To high accuracy, but exist in detection process and solve computationally intensive, the low problem of detection efficiency, while improving accuracy
Detection efficiency cannot be taken into account very well, the problem waited;Detection efficiency can be improved while guaranteeing accuracy.
The present invention takes out the logical AND feature of code by code fingerprint, by program dependency graph show data flow with
The grammar property and behavioural characteristic that code is incorporated while controlling flow relation solve existing code homology detection and lay particular emphasis on analysis
Code text and when characteristic similarity, is being kept at the problem of reflecting between code internal logic and deep layer associated scarce capacity
The efficiency of homology detection is substantially increased while high-accuracy, the propagation of effective preventing malice code is computer program
Homology detection and the judgement of source code provide technical support, have weight to computer network security technology and virus detection techniques
Want directive significance.
Detailed description of the invention:
Fig. 1 is method flow schematic diagram of the invention;
Fig. 2 is homology analysis method flow schematic diagram in embodiment;
Fig. 3 is that the flow diagram for simplifying program dependency graph sPDG is obtained in embodiment;
Fig. 4 is the flow diagram for parsing code key syntactic information in embodiment based on abstract syntax tree;
Fig. 5 is the flow diagram that code fingerprint is constructed in embodiment;
Fig. 6 is the flow diagram of homologous property coefficient between calculation code fingerprint component in embodiment;
Fig. 7 is the device of the invention schematic diagram;
Fig. 8 is input code signal in embodiment;
Fig. 9 is that original program dependency graph structure simplifies the signal of part effect in embodiment;
Figure 10 is nested removal process signal in embodiment;
Figure 11 is in embodiment based on abstract syntax tree parsing signal;
Figure 12 is that object code system call parameter extracts signal in embodiment.
Specific embodiment:
To make the object, technical solutions and advantages of the present invention clearer, understand, with reference to the accompanying drawing with technical solution pair
The present invention is described in further detail.

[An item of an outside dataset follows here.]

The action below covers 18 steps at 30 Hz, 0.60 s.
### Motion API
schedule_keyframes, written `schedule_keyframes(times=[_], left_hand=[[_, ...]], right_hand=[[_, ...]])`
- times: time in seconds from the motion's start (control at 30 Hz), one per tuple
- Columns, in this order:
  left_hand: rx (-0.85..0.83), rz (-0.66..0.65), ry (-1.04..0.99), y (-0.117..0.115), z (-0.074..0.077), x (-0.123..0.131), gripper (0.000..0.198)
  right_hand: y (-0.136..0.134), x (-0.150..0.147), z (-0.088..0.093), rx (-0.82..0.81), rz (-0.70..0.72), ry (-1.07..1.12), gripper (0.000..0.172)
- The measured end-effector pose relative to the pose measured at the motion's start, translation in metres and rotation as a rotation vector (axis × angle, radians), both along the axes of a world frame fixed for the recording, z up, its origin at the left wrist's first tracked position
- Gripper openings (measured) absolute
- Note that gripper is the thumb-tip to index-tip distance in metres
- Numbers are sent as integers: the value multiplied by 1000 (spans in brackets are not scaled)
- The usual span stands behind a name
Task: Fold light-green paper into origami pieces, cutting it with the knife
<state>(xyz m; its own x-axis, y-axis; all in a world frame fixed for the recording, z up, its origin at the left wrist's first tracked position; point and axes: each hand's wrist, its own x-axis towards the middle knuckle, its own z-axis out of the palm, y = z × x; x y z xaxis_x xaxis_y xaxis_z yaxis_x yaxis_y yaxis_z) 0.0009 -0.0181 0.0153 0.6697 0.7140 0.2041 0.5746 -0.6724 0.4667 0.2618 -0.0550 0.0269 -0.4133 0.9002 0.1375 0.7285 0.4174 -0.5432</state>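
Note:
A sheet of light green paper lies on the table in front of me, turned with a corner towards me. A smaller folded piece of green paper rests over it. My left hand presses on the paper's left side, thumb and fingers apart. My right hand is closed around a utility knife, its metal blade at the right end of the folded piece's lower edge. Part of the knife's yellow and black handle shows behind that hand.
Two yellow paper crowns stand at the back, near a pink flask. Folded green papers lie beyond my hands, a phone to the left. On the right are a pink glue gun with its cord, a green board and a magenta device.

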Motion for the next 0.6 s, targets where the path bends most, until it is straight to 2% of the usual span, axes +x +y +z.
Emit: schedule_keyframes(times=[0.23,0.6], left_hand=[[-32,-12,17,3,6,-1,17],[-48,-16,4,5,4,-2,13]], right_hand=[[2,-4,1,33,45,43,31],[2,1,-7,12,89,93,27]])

At this stage for the technique study of code homology detection, it is mostly based on single type development.The feature of coarseness
Detection can be improved detection efficiency but can reduce detection accuracy, fine-grained feature while improving detection accuracy again
Bring computationally intensive performance bottleneck.How complicated Code obfuscation means are successfully managed under conditions of efficient detection, it is quasi-
True abstract code logical AND concludes code characteristic, is the important content for currently needing to study.
Embodiment provides a kind of code homology detection method based on code fingerprint, shown in Figure 1, comprising as follows
Step:
Step 1 carries out dependence analysis to two parts of input codes S and T, obtains original program dependency graph PDG;And to original
Beginning program dependency graph PDG carries out simplified structure, nesting removal and coloring treatment, obtains and simplifies program dependency graph sPDG;
Step 2 parses code key syntactic information based on abstract syntax tree;
Step 3, the system call sequence for extracting code execution path, obtain the complete trails parameter vector collection of object code
It closes, constructs code fingerprint;
Homologous property coefficient between step 4, calculation code fingerprint component, the homologous property coefficient include to simplify program dependency graph
SPDG isomorphism FACTOR PS,T, syntactic information overlap coefficient CS,TAnd system call sequence similarity factor AS,T;
Step 5, the homologous sex index that two parts of codes S and T are calculated according to homologous property coefficient, are determined by the homologous sex index
Affinity existing for code both sides.
The present embodiment can accurately extract code characteristic, successfully manage common code and obscure gimmick bring shadow
It rings, while improving homology detection accuracy, and greatly improves the efficiency of its detection.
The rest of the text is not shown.